Last night, I was so exhausted I could barely keep my eyes open by 9:30. Through sheer determination and serial viewing of screwy Law & Order: Criminal Intent episodes, I managed to sit at only a slight angle until about 11:30, when I gave up and quit resisting gravity. That meant I quit resisting wakefulness at 5 this morning, which was way too soon, so I took a sleeping pill and resisted consciousness until noon. I toss a pot pie into the oven and brew some coffee. Sometimes living alone doesn’t suck.

Today, I stared at the pieces of my IKEA computer desk for about an hour until I knew what to do and assembled it. An hour of staring. Ten minutes of assembly. I am a genius! Miss Sasha calls half an hour later.

Miss Sasha: He’s a fool!
Tata: Well, everybody does smart things and stupid things. Not everyone understands this.
Miss Sasha: What?
Tata: I just put together my IKEA computer desk without instructions. Know what I’m doing now?
Miss Sasha: No…
Tata: I’m kneeling on my stove. Guess why! Guess!
Miss Sasha: Ow! Fishing for change?
Tata: I dropped my one and only potholder behind my oven.
Miss Sasha: D’Oh!
Tata: I’ve got red spots all over my face, Guess why! Guess!
Miss Sasha: Mom…
Tata: I made really delicious polenta and spashed it all over my face. I’m speckled!
Miss Sasha: Mother! Your kitchen is too dangerous. Brick it up immediately.
Tata: Being smart doesn’t help you if you’re arrogant about it. Humility is smarter than stupidly shouting about how much smarter you are than everyone else. Because you’re not. He just doesn’t understand that, which isn’t brilliant.
Miss Sasha: Did you buy a microwave?
Tata: I wanted to wait and see what would fit the baker’s rack.
Miss Sasha: What?
Tata: Friday, when I got home from work there was a perky little post-it on my door from UPS. I have to sign for it in person.
Miss Sasha: That’s evil!
Tata: Yep! By the way, I cannot reach that potholder with kitchen utensils and the velcro on my Ace Bandages. Next, I’m gonna try the rusty industrial ice tongs. And it’s a good thing I like being upside-down.

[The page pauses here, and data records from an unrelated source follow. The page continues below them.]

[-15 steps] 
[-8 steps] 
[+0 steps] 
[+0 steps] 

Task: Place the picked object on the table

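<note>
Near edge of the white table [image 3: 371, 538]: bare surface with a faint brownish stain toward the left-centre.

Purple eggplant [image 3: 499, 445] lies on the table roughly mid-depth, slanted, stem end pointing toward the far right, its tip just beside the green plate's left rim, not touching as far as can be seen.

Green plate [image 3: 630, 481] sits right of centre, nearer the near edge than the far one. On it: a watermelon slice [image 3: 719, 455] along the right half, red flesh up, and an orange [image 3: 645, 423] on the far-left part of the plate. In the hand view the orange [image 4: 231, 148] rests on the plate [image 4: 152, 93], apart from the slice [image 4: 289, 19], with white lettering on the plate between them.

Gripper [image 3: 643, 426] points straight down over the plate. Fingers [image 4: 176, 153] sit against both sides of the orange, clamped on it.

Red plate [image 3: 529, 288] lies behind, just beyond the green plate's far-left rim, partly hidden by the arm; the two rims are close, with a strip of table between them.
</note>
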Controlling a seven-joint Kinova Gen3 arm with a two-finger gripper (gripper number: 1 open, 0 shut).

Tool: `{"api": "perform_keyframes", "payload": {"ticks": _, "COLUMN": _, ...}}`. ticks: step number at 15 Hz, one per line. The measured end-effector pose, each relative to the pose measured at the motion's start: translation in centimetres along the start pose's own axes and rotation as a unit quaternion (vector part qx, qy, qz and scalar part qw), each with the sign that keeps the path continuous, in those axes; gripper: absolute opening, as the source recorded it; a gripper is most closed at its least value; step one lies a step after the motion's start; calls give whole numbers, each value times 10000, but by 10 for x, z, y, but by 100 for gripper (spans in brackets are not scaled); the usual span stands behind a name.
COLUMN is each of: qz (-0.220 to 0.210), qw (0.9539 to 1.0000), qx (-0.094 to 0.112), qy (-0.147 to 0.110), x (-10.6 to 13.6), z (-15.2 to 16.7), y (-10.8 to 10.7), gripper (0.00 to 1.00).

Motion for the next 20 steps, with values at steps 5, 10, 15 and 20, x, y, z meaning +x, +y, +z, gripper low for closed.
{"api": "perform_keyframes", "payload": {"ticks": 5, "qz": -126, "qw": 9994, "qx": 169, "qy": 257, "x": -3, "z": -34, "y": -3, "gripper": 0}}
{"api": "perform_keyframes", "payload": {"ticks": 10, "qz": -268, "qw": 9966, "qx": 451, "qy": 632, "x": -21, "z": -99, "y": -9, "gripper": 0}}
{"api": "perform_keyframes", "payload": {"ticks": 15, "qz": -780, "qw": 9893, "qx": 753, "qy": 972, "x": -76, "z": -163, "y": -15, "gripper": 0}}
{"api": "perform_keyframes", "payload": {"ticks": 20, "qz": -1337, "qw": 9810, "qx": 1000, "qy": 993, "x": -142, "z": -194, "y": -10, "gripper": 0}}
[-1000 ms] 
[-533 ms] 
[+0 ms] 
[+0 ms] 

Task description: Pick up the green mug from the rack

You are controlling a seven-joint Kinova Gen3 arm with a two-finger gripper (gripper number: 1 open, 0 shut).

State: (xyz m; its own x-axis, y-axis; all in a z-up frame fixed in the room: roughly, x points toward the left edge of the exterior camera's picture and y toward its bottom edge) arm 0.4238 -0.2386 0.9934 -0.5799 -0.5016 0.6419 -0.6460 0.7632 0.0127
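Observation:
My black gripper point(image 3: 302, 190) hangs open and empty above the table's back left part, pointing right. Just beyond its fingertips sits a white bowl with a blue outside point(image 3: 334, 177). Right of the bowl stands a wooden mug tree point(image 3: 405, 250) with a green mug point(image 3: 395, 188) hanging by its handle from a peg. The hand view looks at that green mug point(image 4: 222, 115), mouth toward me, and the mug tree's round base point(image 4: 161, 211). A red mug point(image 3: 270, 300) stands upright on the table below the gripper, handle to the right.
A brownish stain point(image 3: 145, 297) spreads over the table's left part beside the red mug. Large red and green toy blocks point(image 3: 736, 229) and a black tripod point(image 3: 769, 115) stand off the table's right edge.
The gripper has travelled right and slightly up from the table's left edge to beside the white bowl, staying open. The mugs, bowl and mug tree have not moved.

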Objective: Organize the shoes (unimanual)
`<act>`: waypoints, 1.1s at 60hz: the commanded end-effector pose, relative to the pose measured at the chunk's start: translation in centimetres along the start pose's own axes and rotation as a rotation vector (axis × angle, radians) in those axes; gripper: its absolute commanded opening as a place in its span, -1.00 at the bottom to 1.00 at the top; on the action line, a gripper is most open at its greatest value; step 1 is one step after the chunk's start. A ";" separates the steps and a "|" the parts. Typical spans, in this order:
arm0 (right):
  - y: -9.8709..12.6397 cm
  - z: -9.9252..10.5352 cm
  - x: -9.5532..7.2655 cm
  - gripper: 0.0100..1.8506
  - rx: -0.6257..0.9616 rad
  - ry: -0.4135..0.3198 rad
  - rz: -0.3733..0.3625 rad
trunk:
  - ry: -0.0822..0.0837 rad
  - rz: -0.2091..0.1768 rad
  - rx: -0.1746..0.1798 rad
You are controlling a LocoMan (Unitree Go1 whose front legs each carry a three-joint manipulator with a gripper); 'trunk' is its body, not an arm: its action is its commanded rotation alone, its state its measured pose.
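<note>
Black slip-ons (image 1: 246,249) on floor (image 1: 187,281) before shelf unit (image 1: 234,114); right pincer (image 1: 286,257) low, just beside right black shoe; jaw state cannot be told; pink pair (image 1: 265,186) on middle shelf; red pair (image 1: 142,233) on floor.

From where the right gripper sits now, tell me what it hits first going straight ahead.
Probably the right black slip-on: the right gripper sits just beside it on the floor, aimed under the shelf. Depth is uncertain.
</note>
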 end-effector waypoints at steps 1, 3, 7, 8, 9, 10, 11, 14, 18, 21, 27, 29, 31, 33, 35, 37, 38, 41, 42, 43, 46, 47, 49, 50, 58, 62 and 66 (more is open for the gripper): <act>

Sometimes I wish I still smoked. I did some of my best thinking while I was avoiding thinking about lung cancer. Perhaps if I were smoking and not-thinking while I was dangling upside-down behind the stove with rusty industrial ice tongs I might not have panicked when the call waiting I didn’t know I had beeped.

Don’t. Ask.

Last week, I dropped my mouse into a glass of iced tea. Today, it works again. Hooray! I feel lucky! I stare at the phone, wondering what this plastic gadget’s new noise means. I push a button. Nothing happens. I push a button. Paulie Gonzalez glumly says he missed his flight and his dad is determined to buy a too-small house while Paulie’s in Rome. Since I can’t truthfully tell him his dad’s going to come to his senses before the next open house, I mention I’m kneeling on the stove and Leo Sayer’s Thunder In My Heart is stuck in my head. Disaster is all relative.

We talk for a while and the phone beeps again. I’m pretty sure I look like a cartoon x-ray of myself.

Miss Sasha: You put me on hold for like fifteen minutes!
Tata: I what? I thought we got disconnected!
Miss Sasha: You’re retarded!
Tata: There can be no other explanation, can there?

Paulie’s next flight leaves just after 10 p.m. I call him from the cleaning products aisle in the Pathmark on Route 1 to tell him I put the TV, my boom box and about a dozen framed pictures on the IKEA computer desk and boy, do I hope I put that together right. Also: that Just the Two of Us is playing over the loudspeaker and I further hope Bill Withers isn’t waking up in a ditch somewhere.

Paulie: You wouldn’t believe what you can get done in an airport.
Tata: You’re at Newark Liberty? You might have to leave the airport for that.
Paulie: What I got shined was my shoes. No scuffs!
Tata: You sound fine. I gotta go. There’s a creepy guy lurking near the depilatories and I’m almost out of Nair.

You can tell it’s Saturday night and the inmates have taken over the asylum. I’m reading cans of clam chowder when about half of the overhead lights go out. It seems like they should go back on again but they don’t. Maybe an hour later, I’m picking yogurts. I have coupons and inner conflict. There’s a break in the overhead music.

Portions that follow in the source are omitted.